Action item. Write out the data exactly from its first line onward, ending with the line in which "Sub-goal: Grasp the" appears.
━━ Source material ━━
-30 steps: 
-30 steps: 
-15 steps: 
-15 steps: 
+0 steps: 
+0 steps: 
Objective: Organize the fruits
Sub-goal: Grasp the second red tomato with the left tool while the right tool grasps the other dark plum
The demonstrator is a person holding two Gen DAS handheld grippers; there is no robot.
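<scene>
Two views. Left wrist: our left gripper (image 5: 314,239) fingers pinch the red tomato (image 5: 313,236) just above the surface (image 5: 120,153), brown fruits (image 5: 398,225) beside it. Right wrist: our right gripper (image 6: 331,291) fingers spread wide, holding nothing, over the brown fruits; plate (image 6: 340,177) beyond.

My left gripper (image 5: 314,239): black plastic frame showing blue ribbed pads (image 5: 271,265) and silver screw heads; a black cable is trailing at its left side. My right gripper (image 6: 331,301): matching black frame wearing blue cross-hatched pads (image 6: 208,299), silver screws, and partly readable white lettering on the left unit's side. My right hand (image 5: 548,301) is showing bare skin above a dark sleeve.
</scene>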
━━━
Your response.
-30 steps: 
-30 steps: 
-15 steps: 
-15 steps: 
+0 steps: 
+0 steps: 
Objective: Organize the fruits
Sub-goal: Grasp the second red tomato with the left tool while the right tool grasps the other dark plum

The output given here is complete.